Please write out all the data that follows exactly, without the pictures.
__________
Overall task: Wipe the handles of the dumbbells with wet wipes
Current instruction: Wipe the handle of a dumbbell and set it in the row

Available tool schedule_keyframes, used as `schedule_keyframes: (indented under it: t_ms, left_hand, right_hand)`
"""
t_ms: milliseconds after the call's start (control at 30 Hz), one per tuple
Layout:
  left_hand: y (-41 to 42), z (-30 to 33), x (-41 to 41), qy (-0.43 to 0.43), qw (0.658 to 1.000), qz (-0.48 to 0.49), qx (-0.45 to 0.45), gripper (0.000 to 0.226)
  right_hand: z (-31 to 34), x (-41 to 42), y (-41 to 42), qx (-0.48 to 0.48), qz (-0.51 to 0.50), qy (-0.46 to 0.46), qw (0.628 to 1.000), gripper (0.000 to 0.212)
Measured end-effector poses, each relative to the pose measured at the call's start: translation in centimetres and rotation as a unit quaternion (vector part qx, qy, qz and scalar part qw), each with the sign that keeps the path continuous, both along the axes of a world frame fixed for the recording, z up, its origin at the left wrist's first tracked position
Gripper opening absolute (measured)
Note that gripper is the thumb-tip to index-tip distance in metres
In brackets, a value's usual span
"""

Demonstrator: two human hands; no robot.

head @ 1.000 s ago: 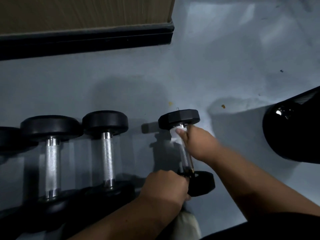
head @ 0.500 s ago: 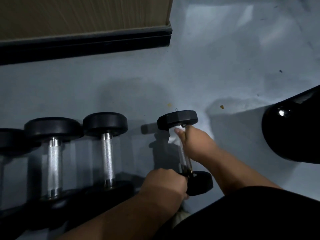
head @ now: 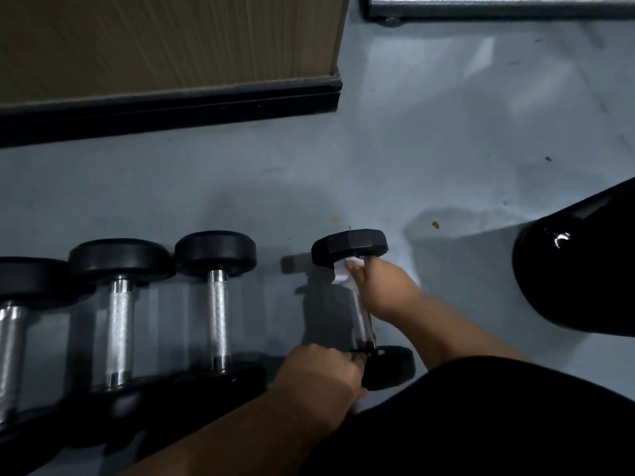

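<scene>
A small hex dumbbell (head: 348, 247) lies on the grey floor, its chrome handle (head: 362, 321) running toward me. My right hand (head: 381, 290) grips a white wet wipe (head: 342, 274) around the far end of the handle, just under the far head. My left hand (head: 323, 371) holds the near black head (head: 391, 367) from the left side. Three larger round-headed dumbbells (head: 216, 304) lie in a row to the left, chrome handles bare.
A wooden panel with a black base strip (head: 171, 108) runs along the back left. A glossy black rounded object (head: 580, 273) sits at the right. A metal frame bar (head: 498, 5) lies at the top right. My dark-clothed leg (head: 481, 424) fills the lower right.
My right hand has slid with the wipe up the handle toward the far head. My left hand stays on the near head. The view shifted slightly.
</scene>
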State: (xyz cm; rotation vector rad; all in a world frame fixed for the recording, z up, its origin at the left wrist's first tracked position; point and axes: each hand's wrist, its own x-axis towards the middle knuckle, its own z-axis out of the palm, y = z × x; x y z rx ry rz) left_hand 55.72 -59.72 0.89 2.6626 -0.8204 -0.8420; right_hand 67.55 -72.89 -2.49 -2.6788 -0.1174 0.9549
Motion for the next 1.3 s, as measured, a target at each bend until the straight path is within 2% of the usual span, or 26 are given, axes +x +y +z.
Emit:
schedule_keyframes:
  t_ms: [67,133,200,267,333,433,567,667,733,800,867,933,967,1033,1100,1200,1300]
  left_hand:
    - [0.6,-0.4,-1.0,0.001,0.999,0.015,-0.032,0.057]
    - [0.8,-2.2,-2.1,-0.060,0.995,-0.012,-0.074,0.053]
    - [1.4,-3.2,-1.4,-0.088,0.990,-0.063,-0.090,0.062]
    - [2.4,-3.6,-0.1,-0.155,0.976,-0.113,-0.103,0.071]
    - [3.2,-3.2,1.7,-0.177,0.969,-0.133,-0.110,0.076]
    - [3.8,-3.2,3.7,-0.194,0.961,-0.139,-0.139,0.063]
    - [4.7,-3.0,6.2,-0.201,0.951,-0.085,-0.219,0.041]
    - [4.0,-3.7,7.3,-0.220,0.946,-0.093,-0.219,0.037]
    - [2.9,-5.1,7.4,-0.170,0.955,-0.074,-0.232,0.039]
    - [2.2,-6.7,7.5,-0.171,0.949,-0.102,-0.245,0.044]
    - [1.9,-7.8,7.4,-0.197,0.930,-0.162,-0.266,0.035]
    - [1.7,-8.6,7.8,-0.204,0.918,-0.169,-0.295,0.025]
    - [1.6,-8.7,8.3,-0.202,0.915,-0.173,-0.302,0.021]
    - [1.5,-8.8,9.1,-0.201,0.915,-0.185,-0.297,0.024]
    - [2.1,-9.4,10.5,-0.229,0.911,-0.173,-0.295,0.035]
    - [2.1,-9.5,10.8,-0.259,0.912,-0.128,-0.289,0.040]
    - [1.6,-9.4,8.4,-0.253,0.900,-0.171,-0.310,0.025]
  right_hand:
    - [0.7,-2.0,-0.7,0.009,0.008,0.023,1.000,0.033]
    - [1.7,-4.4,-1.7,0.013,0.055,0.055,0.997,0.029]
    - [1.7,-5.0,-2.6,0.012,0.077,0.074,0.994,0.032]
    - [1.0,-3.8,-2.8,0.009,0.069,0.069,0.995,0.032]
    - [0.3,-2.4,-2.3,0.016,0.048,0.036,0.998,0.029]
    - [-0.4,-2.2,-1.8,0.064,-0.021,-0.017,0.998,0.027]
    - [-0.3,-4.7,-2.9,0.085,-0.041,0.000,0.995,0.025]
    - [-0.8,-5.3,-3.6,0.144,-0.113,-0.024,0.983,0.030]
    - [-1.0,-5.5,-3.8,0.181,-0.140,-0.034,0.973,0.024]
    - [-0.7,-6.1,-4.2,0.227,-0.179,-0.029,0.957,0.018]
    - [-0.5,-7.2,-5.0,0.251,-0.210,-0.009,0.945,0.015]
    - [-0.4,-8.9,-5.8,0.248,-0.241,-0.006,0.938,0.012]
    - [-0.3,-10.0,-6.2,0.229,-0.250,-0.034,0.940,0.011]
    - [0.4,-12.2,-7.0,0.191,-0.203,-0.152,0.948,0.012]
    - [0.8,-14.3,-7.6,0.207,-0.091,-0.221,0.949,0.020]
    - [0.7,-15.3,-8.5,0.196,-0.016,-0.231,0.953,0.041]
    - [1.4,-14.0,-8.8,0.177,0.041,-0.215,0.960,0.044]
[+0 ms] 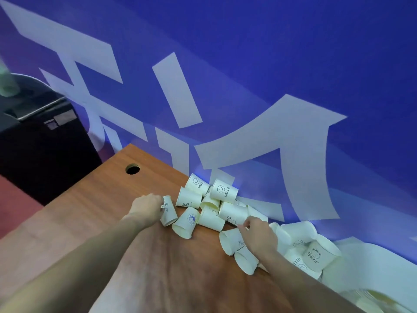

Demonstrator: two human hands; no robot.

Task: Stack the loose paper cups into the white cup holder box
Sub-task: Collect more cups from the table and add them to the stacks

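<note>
Several loose white paper cups lie in a heap (212,206) on the brown wooden table (112,213), against a blue wall. More cups (302,247) are piled further right. My left hand (146,207) grips one tipped cup (168,214) at the left edge of the heap. My right hand (257,236) reaches into the middle of the pile, its fingers curled at the rim of a lying cup (233,213). Whether it holds that cup is unclear. The white cup holder box is not in view.
A round cable hole (132,169) sits in the table's far left corner. A black cabinet (42,145) stands left of the table. The blue wall with white lettering (248,86) runs right behind the cups. Pale cup rims (372,301) show at the bottom right.
</note>
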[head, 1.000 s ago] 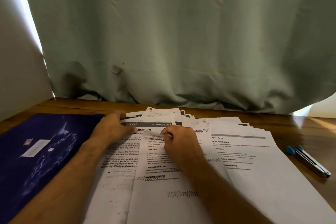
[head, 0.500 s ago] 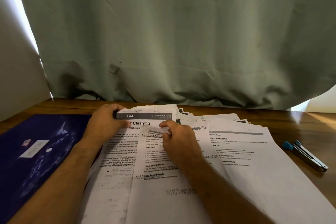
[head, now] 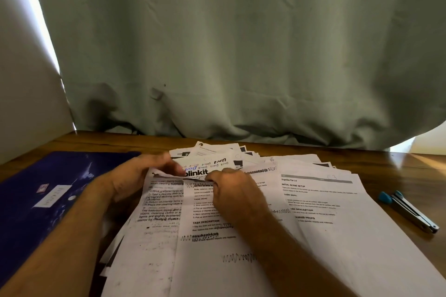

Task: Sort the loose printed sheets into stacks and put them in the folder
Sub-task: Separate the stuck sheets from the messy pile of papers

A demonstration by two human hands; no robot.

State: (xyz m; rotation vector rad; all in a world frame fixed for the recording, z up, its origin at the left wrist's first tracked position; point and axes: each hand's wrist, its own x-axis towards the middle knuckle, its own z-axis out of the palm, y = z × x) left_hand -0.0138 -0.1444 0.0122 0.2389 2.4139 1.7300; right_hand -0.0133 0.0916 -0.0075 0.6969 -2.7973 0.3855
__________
WRITTEN SOLUTION >>
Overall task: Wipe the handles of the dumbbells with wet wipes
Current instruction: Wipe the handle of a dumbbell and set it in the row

Available tool schedule_keyframes, used as `schedule_keyframes: (indented under it: t_ms, left_hand, right_hand)`
"""
t_ms: milliseconds after the call's start (control at 30 Hz), one per tuple
Layout:
  left_hand: y (-41 to 42), z (-30 to 33), x (-41 to 41), qy (-0.43 to 0.43), qw (0.658 to 1.000), qz (-0.48 to 0.49), qx (-0.45 to 0.45), gripper (0.000 to 0.226)
  right_hand: z (-31 to 34), x (-41 to 42), y (-41 to 42), qx (-0.48 to 0.48), qz (-0.51 to 0.50), qy (-0.46 to 0.46), qw (0.628 to 1.000), gripper (0.000 to 0.212)
Measured end-effector poses, each relative to the pose measured at the call's start: translation in centimetres and rotation as a unit quaternion (vector part qx, qy, qz and scalar part qw), each with the sign that keeps the path continuous, both along the axes of a world frame fixed for the recording, z up, its origin at the left wrist's first tracked position
Gripper opening absolute (measured)
Note that gripper is the thumb-tip to index-tip distance in metres
In brackets, a value's usual span
"""

Demonstrator: two human hands; no robot.

head @ 1.000 s ago: 
head @ 0.500 s ago: 
head @ now: 

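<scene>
A small hex dumbbell (head: 348, 247) lies on the grey floor, its chrome handle (head: 362, 321) running toward me. My right hand (head: 381, 290) grips a white wet wipe (head: 342, 274) around the far end of the handle, just under the far head. My left hand (head: 323, 371) holds the near black head (head: 391, 367) from the left side. Three larger round-headed dumbbells (head: 216, 304) lie in a row to the left, chrome handles bare.
A wooden panel with a black base strip (head: 171, 108) runs along the back left. A glossy black rounded object (head: 580, 273) sits at the right. A metal frame bar (head: 498, 5) lies at the top right. My dark-clothed leg (head: 481, 424) fills the lower right.
My right hand has slid with the wipe up the handle toward the far head. My left hand stays on the near head. The view shifted slightly.
</scene>
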State: (xyz cm; rotation vector rad; all in a world frame fixed for the recording, z up, its origin at the left wrist's first tracked position; point and axes: each hand's wrist, its own x-axis towards the middle knuckle, its own z-axis out of the palm, y = z × x; x y z rx ry rz) left_hand 55.72 -59.72 0.89 2.6626 -0.8204 -0.8420; right_hand 67.55 -72.89 -2.49 -2.6788 -0.1174 0.9549
Motion for the next 1.3 s, as measured, a target at each bend until the straight path is within 2% of the usual span, or 26 are given, axes +x +y +z.
Emit:
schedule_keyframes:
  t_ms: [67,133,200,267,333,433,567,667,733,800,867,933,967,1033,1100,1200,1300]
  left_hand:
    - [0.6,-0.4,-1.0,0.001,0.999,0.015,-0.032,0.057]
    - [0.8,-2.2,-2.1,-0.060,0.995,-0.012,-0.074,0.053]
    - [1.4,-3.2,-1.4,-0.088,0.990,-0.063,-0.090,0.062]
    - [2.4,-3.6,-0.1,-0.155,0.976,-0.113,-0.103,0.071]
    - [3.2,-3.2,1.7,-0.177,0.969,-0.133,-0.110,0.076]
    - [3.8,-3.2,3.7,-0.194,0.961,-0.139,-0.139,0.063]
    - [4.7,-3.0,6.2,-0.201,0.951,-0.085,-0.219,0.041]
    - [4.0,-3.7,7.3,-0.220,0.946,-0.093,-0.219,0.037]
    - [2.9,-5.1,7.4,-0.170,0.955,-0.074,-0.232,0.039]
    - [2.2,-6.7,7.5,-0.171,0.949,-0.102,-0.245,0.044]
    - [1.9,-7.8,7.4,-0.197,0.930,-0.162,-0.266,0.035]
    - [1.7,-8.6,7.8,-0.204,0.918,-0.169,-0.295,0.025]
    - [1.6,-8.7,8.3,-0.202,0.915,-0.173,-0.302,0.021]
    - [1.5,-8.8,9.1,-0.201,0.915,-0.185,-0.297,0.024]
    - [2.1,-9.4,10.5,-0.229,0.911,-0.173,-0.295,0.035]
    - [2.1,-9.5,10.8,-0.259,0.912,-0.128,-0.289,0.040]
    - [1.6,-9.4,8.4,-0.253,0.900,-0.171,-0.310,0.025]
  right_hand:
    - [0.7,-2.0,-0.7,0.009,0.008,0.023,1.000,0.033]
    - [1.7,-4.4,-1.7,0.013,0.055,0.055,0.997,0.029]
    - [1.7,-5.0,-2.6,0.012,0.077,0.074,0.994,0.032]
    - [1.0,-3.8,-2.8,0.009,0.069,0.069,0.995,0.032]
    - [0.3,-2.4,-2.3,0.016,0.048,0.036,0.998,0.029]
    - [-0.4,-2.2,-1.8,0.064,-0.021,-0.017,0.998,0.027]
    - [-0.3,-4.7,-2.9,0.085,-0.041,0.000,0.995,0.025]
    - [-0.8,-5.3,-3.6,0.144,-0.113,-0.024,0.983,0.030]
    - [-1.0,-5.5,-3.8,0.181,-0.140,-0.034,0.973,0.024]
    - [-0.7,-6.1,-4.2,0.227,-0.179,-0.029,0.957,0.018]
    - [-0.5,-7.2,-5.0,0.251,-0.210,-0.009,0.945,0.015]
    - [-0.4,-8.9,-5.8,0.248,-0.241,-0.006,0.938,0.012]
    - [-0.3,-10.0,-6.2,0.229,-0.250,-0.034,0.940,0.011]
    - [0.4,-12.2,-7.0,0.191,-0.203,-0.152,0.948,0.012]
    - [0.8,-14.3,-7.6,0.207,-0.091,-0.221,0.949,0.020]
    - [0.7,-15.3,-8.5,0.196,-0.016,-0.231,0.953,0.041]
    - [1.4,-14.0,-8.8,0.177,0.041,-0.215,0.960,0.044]
[+0 ms] 

Demonstrator: two human hands; no robot.

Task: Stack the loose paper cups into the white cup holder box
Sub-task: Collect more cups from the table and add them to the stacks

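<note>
Several loose white paper cups lie in a heap (212,206) on the brown wooden table (112,213), against a blue wall. More cups (302,247) are piled further right. My left hand (146,207) grips one tipped cup (168,214) at the left edge of the heap. My right hand (257,236) reaches into the middle of the pile, its fingers curled at the rim of a lying cup (233,213). Whether it holds that cup is unclear. The white cup holder box is not in view.
A round cable hole (132,169) sits in the table's far left corner. A black cabinet (42,145) stands left of the table. The blue wall with white lettering (248,86) runs right behind the cups. Pale cup rims (372,301) show at the bottom right.
</note>
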[head, 1.000 s ago] 
[head, 0.500 s ago] 
[head, now] 

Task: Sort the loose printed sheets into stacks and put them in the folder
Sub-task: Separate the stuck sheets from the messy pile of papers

A demonstration by two human hands; no robot.

State: (xyz m; rotation vector rad; all in a world frame fixed for the recording, z up, its origin at the left wrist's first tracked position; point and axes: each hand's wrist, its own x-axis towards the middle knuckle, its own z-axis out of the palm, y = z × x) left_hand -0.0138 -0.1444 0.0122 0.2389 2.4139 1.7300; right_hand -0.0133 0.0916 -0.0075 0.6969 -2.7973 0.3855

For this exercise, nothing more is required.